%%
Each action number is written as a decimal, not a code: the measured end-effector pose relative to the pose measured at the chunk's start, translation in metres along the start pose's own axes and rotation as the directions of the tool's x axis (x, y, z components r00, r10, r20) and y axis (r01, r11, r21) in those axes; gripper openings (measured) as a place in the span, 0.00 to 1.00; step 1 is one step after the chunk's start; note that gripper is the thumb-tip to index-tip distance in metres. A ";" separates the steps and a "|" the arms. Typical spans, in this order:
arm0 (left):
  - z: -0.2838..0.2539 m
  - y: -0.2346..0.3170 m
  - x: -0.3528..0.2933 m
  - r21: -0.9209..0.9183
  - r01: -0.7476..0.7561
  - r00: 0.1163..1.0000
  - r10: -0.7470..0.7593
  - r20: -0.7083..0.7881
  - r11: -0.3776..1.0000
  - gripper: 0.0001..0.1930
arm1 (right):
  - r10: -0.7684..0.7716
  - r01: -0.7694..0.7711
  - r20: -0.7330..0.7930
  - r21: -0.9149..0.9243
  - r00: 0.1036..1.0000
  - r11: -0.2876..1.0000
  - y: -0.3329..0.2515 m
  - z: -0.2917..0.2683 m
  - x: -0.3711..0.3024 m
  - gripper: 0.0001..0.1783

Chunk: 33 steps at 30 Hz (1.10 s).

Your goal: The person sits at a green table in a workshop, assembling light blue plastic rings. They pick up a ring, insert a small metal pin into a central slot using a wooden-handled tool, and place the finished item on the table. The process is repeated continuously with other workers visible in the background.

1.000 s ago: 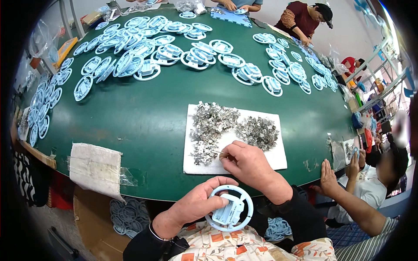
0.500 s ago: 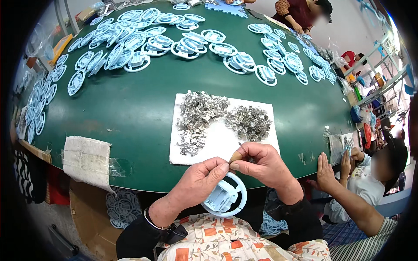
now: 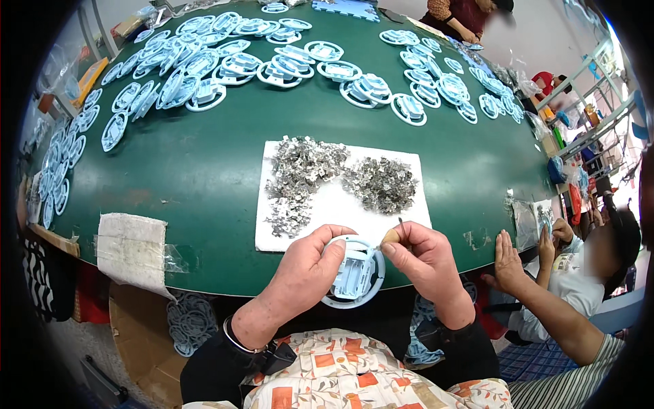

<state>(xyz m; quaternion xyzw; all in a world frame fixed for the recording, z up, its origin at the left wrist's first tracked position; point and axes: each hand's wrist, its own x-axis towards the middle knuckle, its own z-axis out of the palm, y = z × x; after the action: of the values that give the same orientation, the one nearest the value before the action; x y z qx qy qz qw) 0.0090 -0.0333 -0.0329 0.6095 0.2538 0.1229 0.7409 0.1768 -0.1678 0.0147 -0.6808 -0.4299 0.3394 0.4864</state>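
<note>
My left hand [image 3: 306, 262] grips a light blue plastic steering wheel [image 3: 355, 274] by its left side, thumb on its face. The wheel is tilted up in front of my body, its boxy hub facing me. At its upper right, my right hand [image 3: 426, 262] pinches a thin dark tool with a tan part [image 3: 390, 237]; its tip is close to the rim, but whether they touch I cannot tell. Just beyond both hands lies a white sheet [image 3: 334, 218] bearing two heaps of small metal clips [image 3: 293, 198], the right heap [image 3: 383, 185] darker.
Many blue wheels [image 3: 197, 61] cover the far side of the green table [image 3: 204, 157]. A whitish cloth [image 3: 131, 252] is taped at the near left edge. Below stands a cardboard box [image 3: 139, 327] beside more blue parts [image 3: 192, 324]. At right, a co-worker's arm [image 3: 538, 296] reaches toward the table edge.
The wheel has moved up and turned so its hub stands more upright. My right hand has shifted right, apart from my left, still pinching the tool. My view has shifted slightly.
</note>
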 end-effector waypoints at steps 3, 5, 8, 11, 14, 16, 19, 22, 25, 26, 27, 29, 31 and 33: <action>0.000 0.001 0.002 0.153 -0.035 0.998 0.044 -0.051 0.988 0.15 | -0.183 0.185 0.034 -0.235 0.983 0.954 0.000 0.004 -0.004 0.05; 0.000 0.002 0.004 0.235 -0.040 0.997 0.056 -0.061 0.971 0.15 | -0.292 0.300 0.078 -0.358 0.953 0.884 0.001 0.008 -0.004 0.05; 0.000 0.000 0.006 0.296 -0.059 0.994 0.084 -0.070 0.953 0.16 | -0.292 0.295 0.068 -0.383 0.954 0.875 0.002 0.013 -0.002 0.05; -0.002 -0.003 0.008 0.322 -0.063 0.994 0.088 -0.064 0.945 0.16 | -0.301 0.302 0.066 -0.393 0.951 0.869 0.003 0.016 0.000 0.05; -0.003 -0.005 0.008 0.339 -0.049 0.996 0.072 -0.057 0.940 0.16 | -0.312 0.317 0.083 -0.424 0.947 0.848 0.007 0.021 0.004 0.05; -0.004 -0.008 0.009 0.363 -0.061 0.994 0.089 -0.063 0.930 0.16 | -0.323 0.332 0.099 -0.457 0.941 0.825 0.011 0.024 0.006 0.05; -0.004 -0.010 0.010 0.354 -0.050 0.995 0.079 -0.068 0.934 0.16 | -0.380 0.373 0.109 -0.560 0.918 0.740 0.012 0.029 0.007 0.07; -0.003 -0.009 0.011 0.399 -0.069 0.991 0.107 -0.075 0.914 0.16 | -0.430 0.387 0.093 -0.634 0.898 0.670 0.021 0.036 0.001 0.09; -0.004 -0.010 0.012 0.394 -0.060 0.992 0.098 -0.077 0.917 0.16 | -0.449 0.393 0.088 -0.649 0.889 0.651 0.020 0.037 -0.002 0.13; -0.004 -0.011 0.012 0.386 -0.064 0.992 0.101 -0.077 0.920 0.16 | -0.453 0.398 0.091 -0.648 0.887 0.650 0.020 0.037 -0.003 0.14; -0.005 -0.012 0.012 0.378 -0.066 0.992 0.103 -0.077 0.923 0.16 | -0.436 0.387 0.077 -0.614 0.897 0.688 0.021 0.036 -0.005 0.15; -0.005 -0.013 0.012 0.367 -0.079 0.991 0.112 -0.069 0.927 0.16 | -0.397 0.353 0.041 -0.548 0.917 0.758 0.024 0.032 -0.009 0.19; -0.004 -0.013 0.013 0.360 -0.092 0.991 0.122 -0.061 0.928 0.16 | -0.398 0.386 0.124 -0.611 0.909 0.691 0.023 0.028 -0.011 0.20; -0.004 -0.013 0.014 0.375 -0.085 0.991 0.116 -0.061 0.923 0.16 | -0.382 0.403 0.182 -0.644 0.906 0.651 0.021 0.023 -0.014 0.21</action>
<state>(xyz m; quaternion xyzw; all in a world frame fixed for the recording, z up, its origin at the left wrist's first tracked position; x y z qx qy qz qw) 0.0171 -0.0258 -0.0495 0.7455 0.2711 0.1353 0.5937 0.1561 -0.1753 -0.0121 -0.6944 -0.6664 0.0597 0.2650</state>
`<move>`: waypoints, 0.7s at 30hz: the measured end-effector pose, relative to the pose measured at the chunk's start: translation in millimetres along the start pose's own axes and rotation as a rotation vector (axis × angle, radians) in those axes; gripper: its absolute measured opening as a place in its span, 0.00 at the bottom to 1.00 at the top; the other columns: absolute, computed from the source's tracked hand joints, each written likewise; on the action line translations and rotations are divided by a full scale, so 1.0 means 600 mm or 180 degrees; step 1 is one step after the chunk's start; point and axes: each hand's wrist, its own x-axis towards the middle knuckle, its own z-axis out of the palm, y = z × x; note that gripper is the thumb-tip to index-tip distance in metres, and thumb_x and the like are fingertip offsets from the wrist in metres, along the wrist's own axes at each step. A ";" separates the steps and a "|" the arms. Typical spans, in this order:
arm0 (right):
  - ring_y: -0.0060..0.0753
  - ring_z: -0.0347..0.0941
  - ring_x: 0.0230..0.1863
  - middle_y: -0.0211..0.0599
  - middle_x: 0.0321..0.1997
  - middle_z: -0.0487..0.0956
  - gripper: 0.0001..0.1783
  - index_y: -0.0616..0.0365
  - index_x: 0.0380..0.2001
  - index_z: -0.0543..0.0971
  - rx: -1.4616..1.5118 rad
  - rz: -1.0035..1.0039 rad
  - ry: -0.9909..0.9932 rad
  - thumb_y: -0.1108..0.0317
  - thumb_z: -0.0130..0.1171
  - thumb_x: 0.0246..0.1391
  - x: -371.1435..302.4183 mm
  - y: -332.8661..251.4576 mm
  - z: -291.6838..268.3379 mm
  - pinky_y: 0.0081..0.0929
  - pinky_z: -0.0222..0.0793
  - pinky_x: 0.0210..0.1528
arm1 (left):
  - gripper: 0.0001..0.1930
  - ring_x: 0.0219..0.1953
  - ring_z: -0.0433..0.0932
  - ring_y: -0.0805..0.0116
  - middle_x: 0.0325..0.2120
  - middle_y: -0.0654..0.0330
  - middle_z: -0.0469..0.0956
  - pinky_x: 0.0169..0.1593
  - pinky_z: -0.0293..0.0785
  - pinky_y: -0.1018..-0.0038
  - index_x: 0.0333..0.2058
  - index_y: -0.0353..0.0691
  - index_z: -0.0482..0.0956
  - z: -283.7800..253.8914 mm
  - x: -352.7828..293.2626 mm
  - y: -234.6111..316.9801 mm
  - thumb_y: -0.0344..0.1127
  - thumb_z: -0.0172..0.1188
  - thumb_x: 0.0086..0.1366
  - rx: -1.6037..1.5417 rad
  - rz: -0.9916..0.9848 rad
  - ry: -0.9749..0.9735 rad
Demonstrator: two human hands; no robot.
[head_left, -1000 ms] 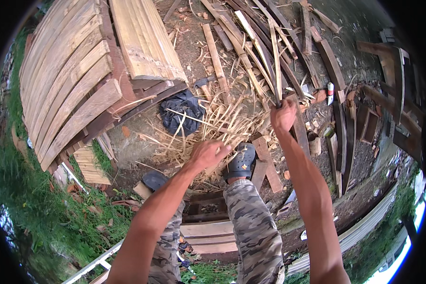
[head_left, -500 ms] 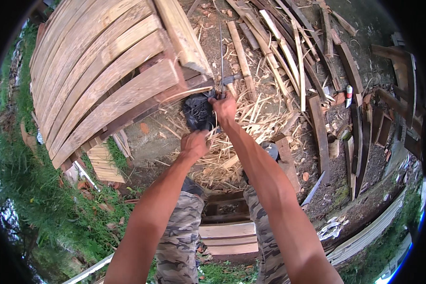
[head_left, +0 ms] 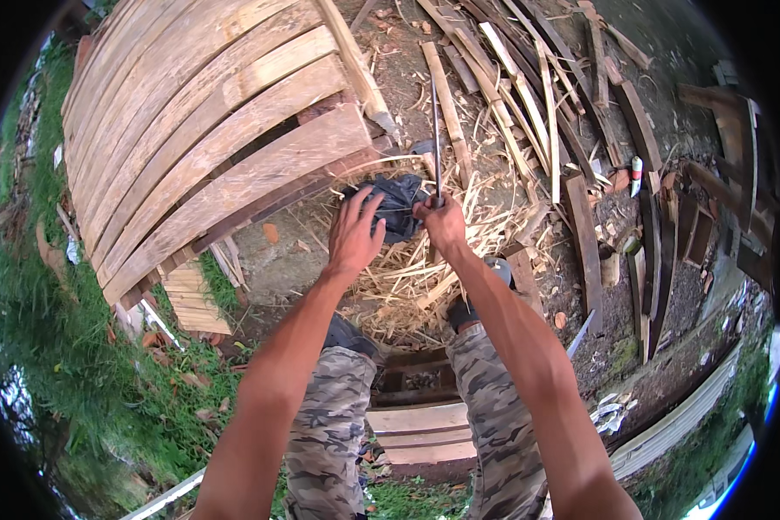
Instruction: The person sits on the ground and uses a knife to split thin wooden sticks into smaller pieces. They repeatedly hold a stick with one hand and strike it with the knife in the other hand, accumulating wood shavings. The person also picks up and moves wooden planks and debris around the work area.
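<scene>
A crumpled black plastic bag (head_left: 397,206) lies on wood shavings beside the slatted wooden platform. Over its left side my left hand (head_left: 355,230) is open, fingers spread and touching it or just above; which, I cannot tell. My right hand (head_left: 445,224) is closed around the near end of a long, thin, dark blade (head_left: 436,130), seen nearly edge-on and pointing away from me. Its handle is mostly hidden in my fist, so its exact kind is unclear. The right fist is at the bag's right edge.
The slatted platform (head_left: 225,165) fills the upper left. Wood shavings (head_left: 416,282) are heaped between my feet. Loose planks and strips (head_left: 520,95) cover the upper right. A handsaw blade (head_left: 581,334) leans at a dark board (head_left: 585,243), and a white-and-red bottle (head_left: 637,175) lies farther right.
My left hand has opened and spread over the bag. My right hand has moved right and slightly nearer with the blade. The bag has shifted right.
</scene>
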 end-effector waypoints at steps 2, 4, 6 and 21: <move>0.23 0.76 0.27 0.33 0.27 0.77 0.10 0.63 0.33 0.71 -0.0001 -0.0114 0.0049 0.74 0.64 0.52 -0.033 0.016 -0.017 0.23 0.74 0.28 | 0.25 0.61 0.66 0.56 0.59 0.56 0.68 0.63 0.61 0.58 0.58 0.43 0.72 0.002 0.033 0.004 0.34 0.57 0.61 0.0597 0.0809 -0.0149; 0.23 0.76 0.27 0.32 0.26 0.78 0.10 0.63 0.33 0.72 -0.0630 0.0159 0.0199 0.73 0.63 0.52 -0.055 0.032 -0.039 0.23 0.74 0.27 | 0.26 0.61 0.66 0.58 0.56 0.57 0.71 0.64 0.58 0.56 0.60 0.46 0.71 0.005 0.053 0.009 0.31 0.55 0.60 0.0738 0.0589 -0.0564; 0.33 0.79 0.27 0.41 0.30 0.82 0.11 0.61 0.34 0.75 -0.0856 0.0221 0.0282 0.68 0.64 0.49 -0.071 0.052 -0.074 0.33 0.77 0.34 | 0.26 0.59 0.68 0.59 0.54 0.58 0.72 0.63 0.60 0.58 0.59 0.46 0.72 0.001 0.068 0.007 0.30 0.55 0.60 0.1121 0.0236 -0.1216; 0.26 0.77 0.20 0.38 0.23 0.82 0.17 0.60 0.39 0.79 -0.0758 0.0497 0.0875 0.61 0.62 0.48 -0.228 0.208 -0.108 0.28 0.73 0.25 | 0.16 0.52 0.73 0.56 0.47 0.55 0.76 0.56 0.67 0.61 0.51 0.42 0.71 -0.019 0.117 -0.011 0.33 0.55 0.64 0.1270 0.0846 -0.1369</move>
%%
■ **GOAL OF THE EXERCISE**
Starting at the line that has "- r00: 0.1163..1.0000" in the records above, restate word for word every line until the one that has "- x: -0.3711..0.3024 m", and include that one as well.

■ **SOLUTION BELOW**
  - r00: 0.1163..1.0000
  - r10: -0.7470..0.7593
  - r20: -0.7083..0.7881
  - r11: -0.3776..1.0000
  - gripper: 0.0001..0.1930
arm1 (right):
  - r10: -0.7684..0.7716
  - r01: -0.7694..0.7711
  - r20: -0.7330..0.7930
  - r21: -0.9149..0.9243
  - r00: 0.1036..1.0000
  - r11: -0.2876..1.0000
  - y: -0.3329..0.2515 m
  - z: -0.2917..0.2683 m
  - x: -0.3711..0.3024 m

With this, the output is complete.